Let’s Not Forget Tysons Roads

Among the more persuasive objections I’ve heard to the Rail-to-Dulles project has come from our blogger friend Too Many Taxes. He has argued that the looping of the heavy rail line through Tysons Corner would be accompanied by such a large increase in development density around the rail stations that, notwithstanding the additional transportation capacity created by the rail line, more commuters would drive into the congested business district than do now, making traffic gridlock even more unbearable.

In support of this proposition, TMT has passed along a document that updates construction cost numbers for road and interchange improvements contemplated in the 1994 Comprehensive Plan for Tysons Corner. Anticipating a density increase around three (now four) Metro stops in Tysons, the plan calculated the road/interchange improvements that would be needed to accommodate the increased density, and without which the rail plan would be counterproductive.

Needless to say, the cost estimates of those improvements are worthless today. Accordingly, explains TMT, at the request of Del. Margaret Vanderhye, D-Fairfax, Virginia Department of Transportation engineers prepared a detailed accounting (click here for details). Some of the projects have been completed, and have been marked as such. Estimates for others — including virtually all of the interchange projects — are impossible to make, due to uncertainties regarding specifics of the project.

Of those projects for which VDOT can make cost estimates, the total cost approaches $580 million. States TMT: “It’s believed the most of this sum is not yet funded, but that could be wrong.”

Where will that money come from? Tax Increment Financing? Impact fees? Higher regional taxes? How much, TMT asks, will come out of the Fairfax County general fund, how much of that would be borrowed, and what would the impact be on the county’s AAA bond rating? These are all valid questions. While a VDOT Land Use Task Force is looking into the TIF option, according to TMT, no one has answers yet for the other questions.

Bacon’s spin: Spending an estimated $5 billion cost of extending Metro rail to Dulles and increasing density around the Tysons Metro stops without providing for anticipated increases in traffic would seem to be an act of monumental stupidity. But finding $1 billion or so for road improvements (depending upon how big those “uncertainties” are) does not strike me as an insurmountable task — as long as the financing mechanism is based on the logic of user-pays. I would wager that the sum could be raised easily through a congestion toll in the Tysons area.

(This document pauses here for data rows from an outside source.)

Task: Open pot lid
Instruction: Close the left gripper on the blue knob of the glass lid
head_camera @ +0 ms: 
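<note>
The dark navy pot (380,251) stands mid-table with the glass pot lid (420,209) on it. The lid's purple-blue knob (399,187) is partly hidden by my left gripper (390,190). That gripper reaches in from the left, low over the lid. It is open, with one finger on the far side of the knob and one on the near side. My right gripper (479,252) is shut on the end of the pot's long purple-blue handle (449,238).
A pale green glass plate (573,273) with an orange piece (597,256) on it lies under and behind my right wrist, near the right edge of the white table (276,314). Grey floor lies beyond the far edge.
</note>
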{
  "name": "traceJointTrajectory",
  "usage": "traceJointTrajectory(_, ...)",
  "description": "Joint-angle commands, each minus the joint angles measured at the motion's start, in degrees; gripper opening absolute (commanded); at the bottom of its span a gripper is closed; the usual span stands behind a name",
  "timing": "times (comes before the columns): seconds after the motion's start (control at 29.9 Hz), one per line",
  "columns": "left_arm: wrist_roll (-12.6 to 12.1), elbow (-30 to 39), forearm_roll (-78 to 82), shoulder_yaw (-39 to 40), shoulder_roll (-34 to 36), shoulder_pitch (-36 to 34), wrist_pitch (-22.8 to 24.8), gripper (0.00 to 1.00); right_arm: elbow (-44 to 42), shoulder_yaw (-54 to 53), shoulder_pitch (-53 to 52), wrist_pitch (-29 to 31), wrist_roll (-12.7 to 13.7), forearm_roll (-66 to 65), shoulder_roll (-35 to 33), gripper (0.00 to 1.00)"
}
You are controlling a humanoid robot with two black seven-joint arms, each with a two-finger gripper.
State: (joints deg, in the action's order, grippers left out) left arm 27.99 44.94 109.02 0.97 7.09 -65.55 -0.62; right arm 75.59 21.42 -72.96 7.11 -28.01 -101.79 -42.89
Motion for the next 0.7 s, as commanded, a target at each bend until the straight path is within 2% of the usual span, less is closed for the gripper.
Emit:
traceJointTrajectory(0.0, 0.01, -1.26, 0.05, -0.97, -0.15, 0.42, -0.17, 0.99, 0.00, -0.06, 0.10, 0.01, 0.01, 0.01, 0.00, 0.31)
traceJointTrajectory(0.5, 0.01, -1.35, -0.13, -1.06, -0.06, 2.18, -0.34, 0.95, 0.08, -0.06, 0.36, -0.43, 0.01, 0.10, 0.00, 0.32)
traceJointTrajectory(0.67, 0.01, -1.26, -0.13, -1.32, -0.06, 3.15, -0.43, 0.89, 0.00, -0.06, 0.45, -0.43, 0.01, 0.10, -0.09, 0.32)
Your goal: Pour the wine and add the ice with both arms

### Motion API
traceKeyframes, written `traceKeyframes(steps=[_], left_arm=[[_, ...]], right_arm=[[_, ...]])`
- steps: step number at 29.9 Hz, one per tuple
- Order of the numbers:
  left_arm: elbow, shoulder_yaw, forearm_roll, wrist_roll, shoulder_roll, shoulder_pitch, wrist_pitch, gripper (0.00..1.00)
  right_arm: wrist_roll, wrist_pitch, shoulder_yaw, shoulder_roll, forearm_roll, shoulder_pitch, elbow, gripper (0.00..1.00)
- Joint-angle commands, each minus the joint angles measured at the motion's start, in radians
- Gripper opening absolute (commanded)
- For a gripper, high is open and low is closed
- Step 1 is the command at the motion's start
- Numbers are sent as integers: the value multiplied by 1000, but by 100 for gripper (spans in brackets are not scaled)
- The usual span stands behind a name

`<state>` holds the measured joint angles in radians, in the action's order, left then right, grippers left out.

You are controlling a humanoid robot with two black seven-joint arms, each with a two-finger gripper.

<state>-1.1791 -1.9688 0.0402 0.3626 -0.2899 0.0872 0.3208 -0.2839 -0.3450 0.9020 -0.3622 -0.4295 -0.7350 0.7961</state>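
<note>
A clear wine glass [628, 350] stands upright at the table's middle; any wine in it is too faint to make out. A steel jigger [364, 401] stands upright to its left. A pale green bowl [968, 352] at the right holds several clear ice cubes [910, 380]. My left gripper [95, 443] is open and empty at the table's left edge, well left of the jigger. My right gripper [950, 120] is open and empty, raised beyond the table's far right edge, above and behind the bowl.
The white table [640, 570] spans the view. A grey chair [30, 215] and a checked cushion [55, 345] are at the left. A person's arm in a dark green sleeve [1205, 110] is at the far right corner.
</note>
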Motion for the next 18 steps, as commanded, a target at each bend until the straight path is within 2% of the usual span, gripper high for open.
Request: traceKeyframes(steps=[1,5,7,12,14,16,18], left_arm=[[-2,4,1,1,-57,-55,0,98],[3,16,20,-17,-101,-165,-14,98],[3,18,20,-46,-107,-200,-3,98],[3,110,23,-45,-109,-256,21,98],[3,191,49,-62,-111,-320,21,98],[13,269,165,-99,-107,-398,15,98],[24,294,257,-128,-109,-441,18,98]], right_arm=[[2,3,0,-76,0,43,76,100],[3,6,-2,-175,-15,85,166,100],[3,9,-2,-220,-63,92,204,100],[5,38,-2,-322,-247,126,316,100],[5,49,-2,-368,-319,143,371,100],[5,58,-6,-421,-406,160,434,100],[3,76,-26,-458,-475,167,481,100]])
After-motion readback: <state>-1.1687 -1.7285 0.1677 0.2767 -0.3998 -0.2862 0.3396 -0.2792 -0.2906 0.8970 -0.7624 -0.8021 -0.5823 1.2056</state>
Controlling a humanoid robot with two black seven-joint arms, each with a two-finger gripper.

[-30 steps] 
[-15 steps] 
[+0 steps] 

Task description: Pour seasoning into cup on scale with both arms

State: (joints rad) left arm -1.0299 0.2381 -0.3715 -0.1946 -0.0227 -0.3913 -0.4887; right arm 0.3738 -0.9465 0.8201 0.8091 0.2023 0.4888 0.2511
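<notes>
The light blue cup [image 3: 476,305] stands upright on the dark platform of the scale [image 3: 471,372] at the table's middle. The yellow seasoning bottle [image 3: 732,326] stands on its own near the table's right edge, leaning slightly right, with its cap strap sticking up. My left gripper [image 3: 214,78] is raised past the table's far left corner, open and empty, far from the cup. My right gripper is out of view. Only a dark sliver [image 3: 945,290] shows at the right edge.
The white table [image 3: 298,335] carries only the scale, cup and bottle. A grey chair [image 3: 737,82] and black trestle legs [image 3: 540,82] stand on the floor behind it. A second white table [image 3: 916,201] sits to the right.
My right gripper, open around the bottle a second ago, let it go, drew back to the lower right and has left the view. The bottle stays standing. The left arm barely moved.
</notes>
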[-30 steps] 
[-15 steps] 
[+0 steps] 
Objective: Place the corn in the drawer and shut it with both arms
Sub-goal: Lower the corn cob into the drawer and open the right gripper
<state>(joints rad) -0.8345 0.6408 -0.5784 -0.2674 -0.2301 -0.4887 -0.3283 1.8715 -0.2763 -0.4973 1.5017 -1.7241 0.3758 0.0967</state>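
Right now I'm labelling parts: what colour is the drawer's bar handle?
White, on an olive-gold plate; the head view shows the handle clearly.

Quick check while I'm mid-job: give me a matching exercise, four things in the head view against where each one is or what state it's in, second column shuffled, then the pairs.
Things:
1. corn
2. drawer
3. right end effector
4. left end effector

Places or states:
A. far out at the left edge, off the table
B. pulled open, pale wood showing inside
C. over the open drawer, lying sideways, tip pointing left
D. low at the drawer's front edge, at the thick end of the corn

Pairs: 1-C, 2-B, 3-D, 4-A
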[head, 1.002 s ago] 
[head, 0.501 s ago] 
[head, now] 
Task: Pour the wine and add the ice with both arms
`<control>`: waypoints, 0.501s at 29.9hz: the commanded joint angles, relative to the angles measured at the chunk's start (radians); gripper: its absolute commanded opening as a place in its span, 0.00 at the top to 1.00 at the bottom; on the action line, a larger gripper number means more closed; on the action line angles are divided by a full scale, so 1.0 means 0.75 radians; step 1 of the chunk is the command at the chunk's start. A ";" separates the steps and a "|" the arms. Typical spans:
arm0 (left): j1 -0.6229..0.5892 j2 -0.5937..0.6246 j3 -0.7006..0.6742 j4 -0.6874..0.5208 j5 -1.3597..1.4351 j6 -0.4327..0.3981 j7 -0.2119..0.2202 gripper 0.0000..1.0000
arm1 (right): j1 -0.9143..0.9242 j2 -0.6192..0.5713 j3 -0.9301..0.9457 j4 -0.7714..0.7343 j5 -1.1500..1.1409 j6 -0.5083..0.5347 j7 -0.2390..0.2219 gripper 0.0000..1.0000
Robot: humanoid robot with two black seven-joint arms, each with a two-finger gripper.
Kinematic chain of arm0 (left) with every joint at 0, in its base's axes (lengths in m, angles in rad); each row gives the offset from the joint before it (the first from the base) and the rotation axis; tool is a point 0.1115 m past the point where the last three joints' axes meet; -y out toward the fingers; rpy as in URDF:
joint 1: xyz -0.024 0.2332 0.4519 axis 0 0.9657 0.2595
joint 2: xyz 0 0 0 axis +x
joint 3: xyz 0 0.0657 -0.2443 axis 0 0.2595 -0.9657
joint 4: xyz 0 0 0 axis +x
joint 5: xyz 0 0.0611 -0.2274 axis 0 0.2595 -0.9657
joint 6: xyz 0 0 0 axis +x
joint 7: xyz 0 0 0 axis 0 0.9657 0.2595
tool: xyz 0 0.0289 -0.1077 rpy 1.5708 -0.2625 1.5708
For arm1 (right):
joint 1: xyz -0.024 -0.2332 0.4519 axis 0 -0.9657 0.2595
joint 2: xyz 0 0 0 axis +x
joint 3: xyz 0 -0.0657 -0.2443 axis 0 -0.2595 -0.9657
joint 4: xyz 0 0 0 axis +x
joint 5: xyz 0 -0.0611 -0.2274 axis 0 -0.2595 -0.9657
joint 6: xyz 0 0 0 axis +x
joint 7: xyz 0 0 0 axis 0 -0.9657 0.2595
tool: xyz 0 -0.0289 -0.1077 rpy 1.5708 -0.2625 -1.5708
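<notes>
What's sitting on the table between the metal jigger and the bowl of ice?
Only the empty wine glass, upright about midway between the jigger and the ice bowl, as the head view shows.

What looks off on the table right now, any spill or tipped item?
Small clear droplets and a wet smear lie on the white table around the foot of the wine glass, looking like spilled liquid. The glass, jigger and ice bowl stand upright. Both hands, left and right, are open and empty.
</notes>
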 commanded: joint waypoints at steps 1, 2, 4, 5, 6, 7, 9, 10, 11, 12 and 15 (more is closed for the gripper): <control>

Whatever the ultimate source of financing, we can count on one thing: It will take years to develop a political consensus and gain all necessary approvals. What if the train literally and figuratively leaves the station before these matters are settled?

As long as the Kaine administration is determined to push Rail-to-Dulles forward, it should be fast-laning the road improvements as well. Otherwise, heavy rail could wind up making Tysons even more dysfunctional than it is now.